Suella Braverman warned uncontrolled immigration is an ‘existential’ threat to the West today as she attacked ‘absurd’ international refugee rules.
In a bold speech in Washington DC – being seen as a pitch to be the next Tory leader – the Home Secretary pointed to huge inflows being seen across Europe and the US.
Highlighting the Channel boats crisis, she warned that unless governments found a way of controlling their borders they would ‘not endure’.
She also delivered a stinging rebuke to those who dismiss people alarmed about immigration as ‘idiots or bigots’, arguing that the ‘failure’ of multiculturalism was evident from the streets of Paris, Brussels and Leicester. She insisted migrants could no longer be allowed to come to the UK and ‘live parallel lives’ rather than integrating.

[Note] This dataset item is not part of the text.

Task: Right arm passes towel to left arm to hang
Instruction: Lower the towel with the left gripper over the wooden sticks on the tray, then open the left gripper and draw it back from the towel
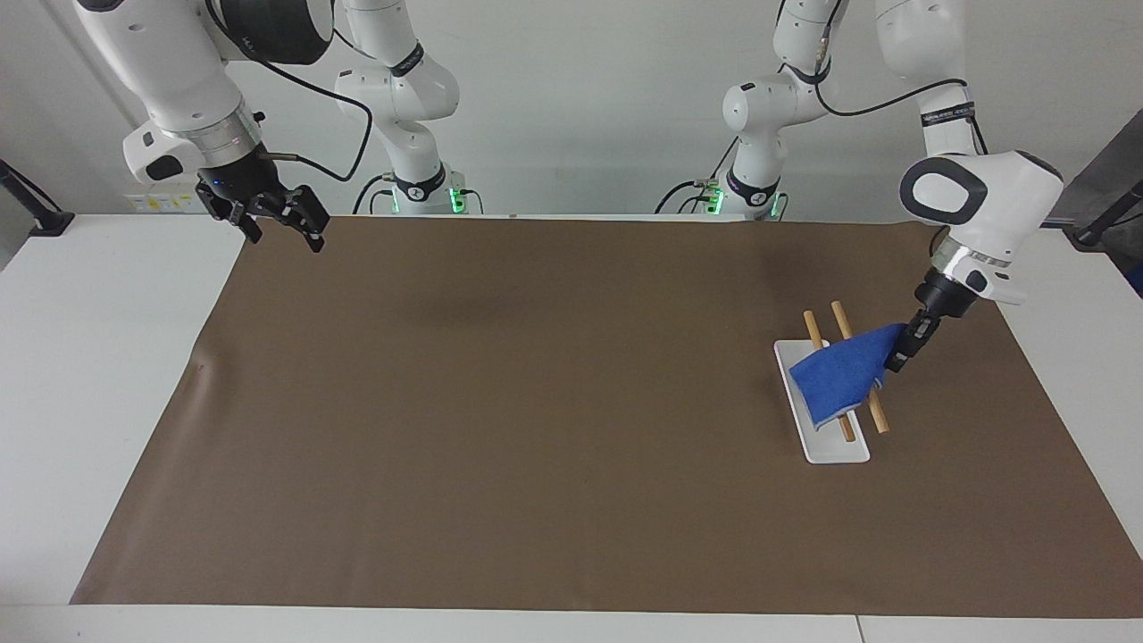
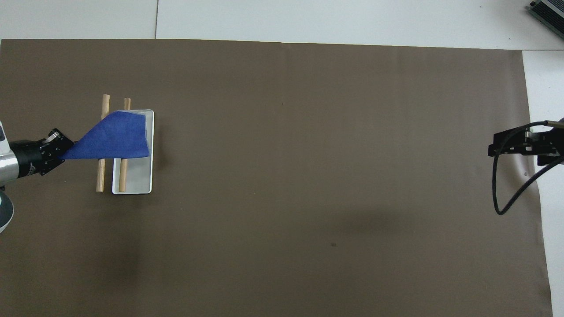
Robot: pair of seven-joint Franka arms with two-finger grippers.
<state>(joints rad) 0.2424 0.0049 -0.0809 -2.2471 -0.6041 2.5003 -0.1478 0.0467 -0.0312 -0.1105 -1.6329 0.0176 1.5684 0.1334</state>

The intervention came as Ms Braverman called for an overhaul of the UN Refugee Convention to help end the Channel crisis – and took another swipe at the European Convention on Human Rights.
She branded the system ‘unsustainable’, complaining that it creates ‘huge incentives for illegal migration’.
Insisting being trafficked as a sex slave is completely different from paying a gang to smuggle you across the Channel, Ms Braverman raised the prospect of rewriting the UN’s 1951 treaty to raise the threshold for asylum claims.
Taking aim at advocates of multiculturalism, the Home Secretary said she supported immigration, having been the child of immigrants herself, but claimed that uncontrolled migration risked a threat to nationhood and national security due to a lack of integration.
She said migration had been ‘too much, too quick’ to the UK in the past 25 years, with ‘too little thought given to integration and the impact on social cohesion’.
‘Uncontrolled immigration, inadequate integration, and a misguided dogma of multiculturalism have proven a toxic combination for Europe over the last few decades,’ she said.
‘Multiculturalism makes no demands of the incomer to integrate. It has failed because it allowed people to come to our society and live parallel lives in it. They could be in the society but not of the society.
‘And in extreme cases they could pursue lives aimed at undermining the stability and threatening the security of society.
‘We are living with the consequence of that failure today. You can see it play out on the streets of cities all over Europe. From Malmo, to Paris, Brussels, to Leicester.’
Mr Braverman added: ‘If cultural change is too rapid and too big, then what was already there is diluted — eventually it will disappear.’
Pressed on how her views square with her background as the child of migrants from Mauritius and Kenya, the Home Secretary said: ‘What you’re suggesting is because I’m the child of immigrants, I have to adopt a position which is pro-migration and pro the status quo, and I totally and fundamentally refute that.
‘I think that is totally at odds with the challenge that we are facing today, unprecedented levels of people coming into our country illegally with no right to be here. They are gaming our system, pretending to be refugees, pretending to be fleeing persecution to come to the country illegitimately.